In [7]:
import pandas as pd
from sklearn.model_selection import train_test_split
from sklearn.preprocessing import LabelEncoder
from sklearn.gaussian_process import GaussianProcessClassifier
from sklearn.gaussian_process.kernels import RBF
from sklearn.metrics import accuracy_score
from sklearn.metrics import accuracy_score, precision_score, recall_score, f1_score

In [8]:
# Load dataset
data = pd.read_csv('../datasets/Obfuscated/Obfuscated-MalMem2022_edited.csv')

In [9]:
# Encode categorical target
label_encoder = LabelEncoder()
y_encoded = label_encoder.fit_transform(data['Category'])

In [10]:
# Features
X_drop_columns = ['Class', 
                'Category', 
                'svcscan.interactive_process_services', 
                'handles.nport', 
                'modules.nmodules',
                'pslist.nprocs64bit', 
                'callbacks.ngeneric']
X = data.drop(columns=X_drop_columns)
y = data.Category

In [11]:
# Split data
X_train, X_test, y_train, y_test = train_test_split(X, y_encoded, test_size=0.25, random_state=42)

In [12]:
# Gaussian Process Classifier
kernel = 1.0 * RBF(length_scale=2.0)
gpc = GaussianProcessClassifier(kernel=kernel, random_state=42)

In [13]:
# Train model
gpc.fit(X_train, y_train)

# ooops

MemoryError: Unable to allocate 7.19 GiB for an array with shape (965647431,) and data type float64

In [None]:
# Predict and evaluate
y_pred = gpc.predict(X_test)
print('Training accuracy:', gpc.score(X_train, y_train))
print('Test accuracy:', gpc.score(X_test, y_test))

In [None]:
print(f"Accuracy score: {accuracy_score(y_test, y_pred)}")
print(f"Precision score: {precision_score(y_test, y_pred, average='weighted', zero_division=0)}")
print(f"Recall score: {recall_score(y_test, y_pred, average='weighted', zero_division=0)}")
print(f"F-1 score: {f1_score(y_test, y_pred, average='weighted', zero_division=0)}")

**Gaussian Process**

A Gaussian Process is a type of probabilistic model used in machine learning for regression and classification tasks. It is a non-parametric method, meaning it does not make strong assumptions about the form of the mapping function from inputs to outputs.
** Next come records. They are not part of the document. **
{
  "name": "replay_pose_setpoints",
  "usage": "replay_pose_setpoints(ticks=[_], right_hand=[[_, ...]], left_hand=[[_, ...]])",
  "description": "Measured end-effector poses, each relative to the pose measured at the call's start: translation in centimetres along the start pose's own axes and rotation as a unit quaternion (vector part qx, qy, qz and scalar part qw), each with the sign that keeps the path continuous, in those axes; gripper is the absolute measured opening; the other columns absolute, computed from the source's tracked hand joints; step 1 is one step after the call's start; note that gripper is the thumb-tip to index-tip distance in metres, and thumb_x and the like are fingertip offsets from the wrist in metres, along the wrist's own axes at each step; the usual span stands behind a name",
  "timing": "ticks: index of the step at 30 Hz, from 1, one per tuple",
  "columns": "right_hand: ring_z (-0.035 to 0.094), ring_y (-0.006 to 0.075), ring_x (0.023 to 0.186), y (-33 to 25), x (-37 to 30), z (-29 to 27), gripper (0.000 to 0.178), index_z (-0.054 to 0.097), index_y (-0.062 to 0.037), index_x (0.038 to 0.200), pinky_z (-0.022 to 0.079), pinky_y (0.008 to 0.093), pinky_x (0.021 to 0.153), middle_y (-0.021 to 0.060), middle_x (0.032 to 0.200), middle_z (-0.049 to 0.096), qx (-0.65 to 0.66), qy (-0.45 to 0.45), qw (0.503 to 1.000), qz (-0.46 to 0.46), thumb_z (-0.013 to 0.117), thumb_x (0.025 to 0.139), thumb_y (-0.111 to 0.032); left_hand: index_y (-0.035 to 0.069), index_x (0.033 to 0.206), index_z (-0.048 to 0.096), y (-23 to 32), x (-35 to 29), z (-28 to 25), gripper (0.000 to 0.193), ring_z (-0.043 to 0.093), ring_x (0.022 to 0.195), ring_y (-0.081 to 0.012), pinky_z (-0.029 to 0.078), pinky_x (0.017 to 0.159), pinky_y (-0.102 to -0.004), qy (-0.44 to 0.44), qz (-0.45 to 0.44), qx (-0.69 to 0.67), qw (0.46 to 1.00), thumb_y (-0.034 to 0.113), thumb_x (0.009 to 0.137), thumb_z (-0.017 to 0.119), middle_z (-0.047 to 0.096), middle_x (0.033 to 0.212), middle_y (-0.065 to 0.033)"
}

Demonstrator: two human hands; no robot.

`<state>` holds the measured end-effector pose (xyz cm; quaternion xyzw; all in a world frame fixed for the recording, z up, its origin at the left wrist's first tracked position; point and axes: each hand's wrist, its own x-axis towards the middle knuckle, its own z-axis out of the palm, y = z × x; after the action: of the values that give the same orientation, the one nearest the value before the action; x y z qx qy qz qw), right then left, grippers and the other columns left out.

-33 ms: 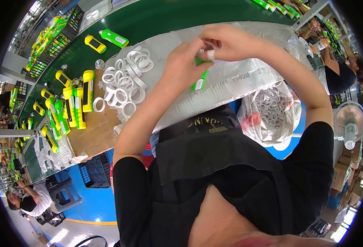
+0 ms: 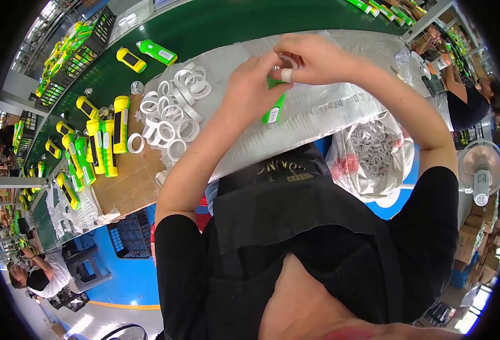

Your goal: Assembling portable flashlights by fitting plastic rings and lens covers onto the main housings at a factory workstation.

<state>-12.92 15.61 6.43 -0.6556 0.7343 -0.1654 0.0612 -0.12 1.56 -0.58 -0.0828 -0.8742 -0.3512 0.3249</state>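
A green flashlight stands over the plastic-covered worktop, its lower end showing below my fingers. My left hand is closed round its upper body. At the flashlight's head, my right hand has its fingers curled round the rim, where a pale ring shows in part; my fingers hide the rest. A white wrap covers a fingertip of the right hand. Left of my forearm lies a loose pile of white rings. Several yellow and green flashlights lie beyond it.
A green conveyor belt runs along the far side, with a yellow flashlight and a green one on it. Below the worktop's right edge hangs a bag of rings. A fan stands at right. Co-workers sit on both sides.
Both hands and the flashlight have shifted very slightly to the left. The grip looks the same.
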Motion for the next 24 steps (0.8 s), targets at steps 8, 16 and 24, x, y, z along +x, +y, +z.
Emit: replay_pose_setpoints(ticks=[8, 16, 24], right_hand=[[0.053, 0.02, 0.064, 0.5, -0.9, -0.6, 0.042, 0.062, 0.0001, 0.095, 0.044, 0.0335, 0.058, 0.0094, 0.071, 0.056, 0.048, 0.035, 0.998, 0.02, 0.067, 0.087, -0.041], [0.058, 0.0147, 0.085, -1.4, -3.2, -2.2, 0.035, 0.054, -0.0024, 0.108, 0.046, 0.0285, 0.076, 0.0069, 0.092, 0.061, 0.251, 0.07, 0.963, 0.073, 0.046, 0.1, -0.036], [0.063, 0.0269, 0.097, 6.1, -0.5, 4.9, 0.041, 0.055, -0.007, 0.117, 0.049, 0.0355, 0.084, 0.0122, 0.101, 0.065, 0.141, 0.139, 0.972, 0.123, 0.034, 0.102, -0.04]], left_hand=[[0.01, 0.112, 0.057, -0.5, 0.4, -0.3, 0.048, 0.064, 0.084, -0.0187, 0.051, 0.076, -0.0293, -0.073, -0.054, -0.069, 0.993, 0.014, 0.071, 0.084, 0.068, 0.097, -0.0044], [0.006, 0.148, 0.026, 2.0, -1.7, -3.5, 0.081, 0.067, 0.077, -0.0216, 0.054, 0.065, -0.0325, -0.308, -0.327, -0.564, 0.693, 0.037, 0.087, 0.07, 0.066, 0.095, -0.0157], [0.006, 0.115, 0.052, -3.2, -0.4, 1.2, 0.036, 0.068, 0.076, -0.0305, 0.052, 0.062, -0.0376, -0.162, -0.143, -0.017, 0.976, 0.024, 0.088, 0.066, 0.068, 0.087, -0.0154]])
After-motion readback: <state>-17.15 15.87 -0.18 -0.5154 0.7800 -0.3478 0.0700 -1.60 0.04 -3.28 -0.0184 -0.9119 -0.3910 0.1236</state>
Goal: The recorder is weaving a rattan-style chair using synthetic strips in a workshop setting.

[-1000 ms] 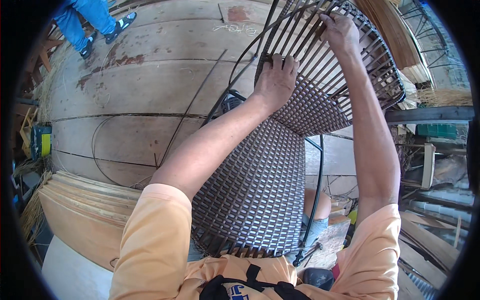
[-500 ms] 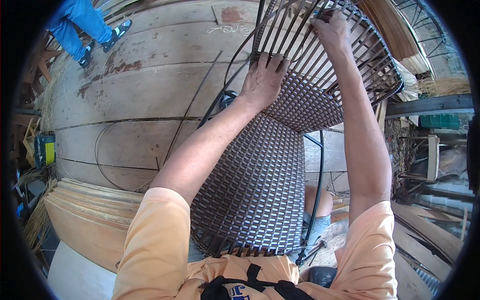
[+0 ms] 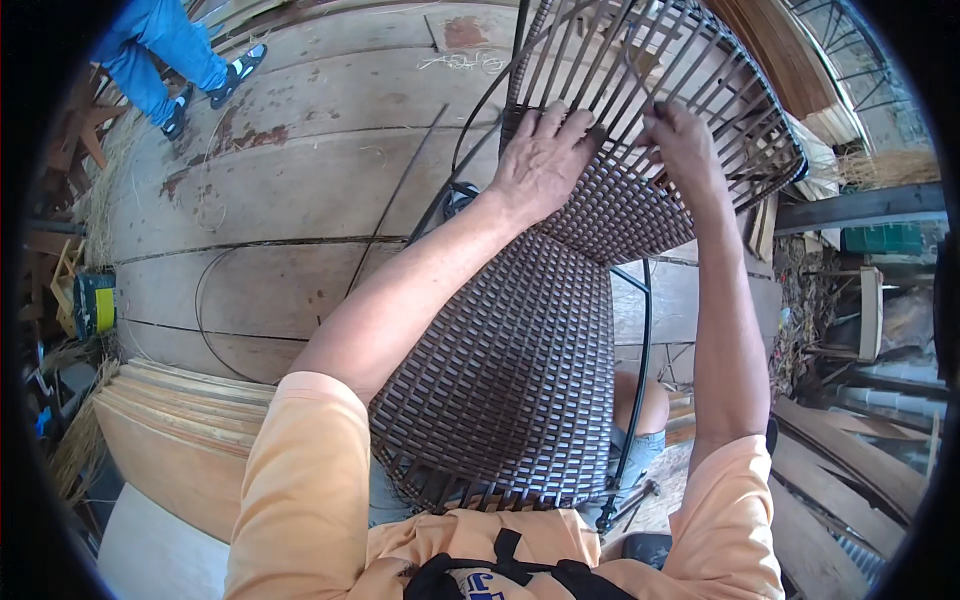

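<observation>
A chair of dark brown wicker [image 3: 490,370] stands against me, its seat densely woven and its backrest woven only in the lower part. Long bare strips [image 3: 570,65] run up the rest of the backrest. My left hand [image 3: 545,168] lies on the upper edge of the weave, fingers stretched over the strips. To its right, my right hand [image 3: 688,150] is closed, thumb and fingers pinched on a thin brown weaving strand [image 3: 632,62] that curves up across the strips. The fingertips of my right hand are partly hidden.
Stacked wooden boards [image 3: 180,410] lie at the left, and more planks [image 3: 850,490] at the right. A loose dark strip [image 3: 400,195] rests on the plank floor [image 3: 240,200]. Another person's legs in blue trousers [image 3: 165,50] stand at the far left. A metal chair leg [image 3: 640,370] juts out.
My right hand has come down and nearer from the upper backrest to just above the weave, drawing the strand. My left hand has shifted slightly right along the weave's edge.
</observation>
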The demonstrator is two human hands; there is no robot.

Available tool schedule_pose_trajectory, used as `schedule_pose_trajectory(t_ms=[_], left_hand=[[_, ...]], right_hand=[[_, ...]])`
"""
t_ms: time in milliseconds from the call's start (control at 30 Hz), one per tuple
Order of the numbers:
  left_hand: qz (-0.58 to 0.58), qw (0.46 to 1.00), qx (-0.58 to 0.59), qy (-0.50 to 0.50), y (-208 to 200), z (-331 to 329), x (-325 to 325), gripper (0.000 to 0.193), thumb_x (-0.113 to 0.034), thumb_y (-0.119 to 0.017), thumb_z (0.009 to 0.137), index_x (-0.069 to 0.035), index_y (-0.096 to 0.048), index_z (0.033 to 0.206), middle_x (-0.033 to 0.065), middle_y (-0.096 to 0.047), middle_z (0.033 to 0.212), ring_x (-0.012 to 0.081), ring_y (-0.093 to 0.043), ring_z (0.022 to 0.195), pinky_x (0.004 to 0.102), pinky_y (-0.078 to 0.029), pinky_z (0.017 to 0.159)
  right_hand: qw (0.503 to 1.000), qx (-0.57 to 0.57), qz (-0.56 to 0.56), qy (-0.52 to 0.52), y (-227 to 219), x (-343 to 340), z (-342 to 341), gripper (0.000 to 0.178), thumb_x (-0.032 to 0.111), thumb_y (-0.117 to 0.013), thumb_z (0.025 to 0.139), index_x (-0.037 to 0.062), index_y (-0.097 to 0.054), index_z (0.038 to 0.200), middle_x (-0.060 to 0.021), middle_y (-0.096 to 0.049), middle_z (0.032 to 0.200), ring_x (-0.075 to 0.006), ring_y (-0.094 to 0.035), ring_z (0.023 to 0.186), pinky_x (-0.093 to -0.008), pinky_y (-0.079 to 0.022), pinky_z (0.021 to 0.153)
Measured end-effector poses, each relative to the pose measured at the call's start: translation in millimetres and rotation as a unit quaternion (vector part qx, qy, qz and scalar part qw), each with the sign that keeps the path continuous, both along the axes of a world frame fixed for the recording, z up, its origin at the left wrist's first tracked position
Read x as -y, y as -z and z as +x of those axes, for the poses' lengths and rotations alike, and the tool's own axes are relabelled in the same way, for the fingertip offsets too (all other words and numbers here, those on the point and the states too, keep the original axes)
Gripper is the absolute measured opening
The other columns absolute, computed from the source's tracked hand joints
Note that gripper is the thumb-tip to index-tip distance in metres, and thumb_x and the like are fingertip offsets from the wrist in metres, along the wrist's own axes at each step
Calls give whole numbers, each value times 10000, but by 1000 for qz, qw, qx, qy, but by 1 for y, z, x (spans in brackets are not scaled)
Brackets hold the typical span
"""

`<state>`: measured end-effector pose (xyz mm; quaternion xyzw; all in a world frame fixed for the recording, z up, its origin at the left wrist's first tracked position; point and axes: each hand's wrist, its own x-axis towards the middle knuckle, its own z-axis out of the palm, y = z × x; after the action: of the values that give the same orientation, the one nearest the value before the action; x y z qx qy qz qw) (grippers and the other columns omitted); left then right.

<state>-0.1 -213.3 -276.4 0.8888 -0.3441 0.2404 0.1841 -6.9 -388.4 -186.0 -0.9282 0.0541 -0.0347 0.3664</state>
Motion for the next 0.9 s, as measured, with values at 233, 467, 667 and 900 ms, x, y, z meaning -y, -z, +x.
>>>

In the provided code, the Gaussian Process is used for classification. The `GaussianProcessClassifier` from the `sklearn.gaussian_process` module is used. This classifier is initialized with a Radial Basis Function (RBF) kernel, which is a common choice for Gaussian Processes.

The classifier is trained on the `X_train` and `y_train` data using the `fit` method. After training, it is used to make predictions on the `X_test` data with the `predict` method. The predicted labels are stored in the `y_pred` variable.

The performance of the classifier is evaluated by comparing the predicted labels to the true labels (`y_test`) using the `accuracy_score` function from the `sklearn.metrics` module. The accuracy of the classifier is printed to the console.

Overall, Gaussian Processes are a powerful tool for machine learning tasks, especially when the relationship between inputs and outputs is complex and not well understood. They provide a flexible, non-parametric approach that can capture a wide range of behaviors.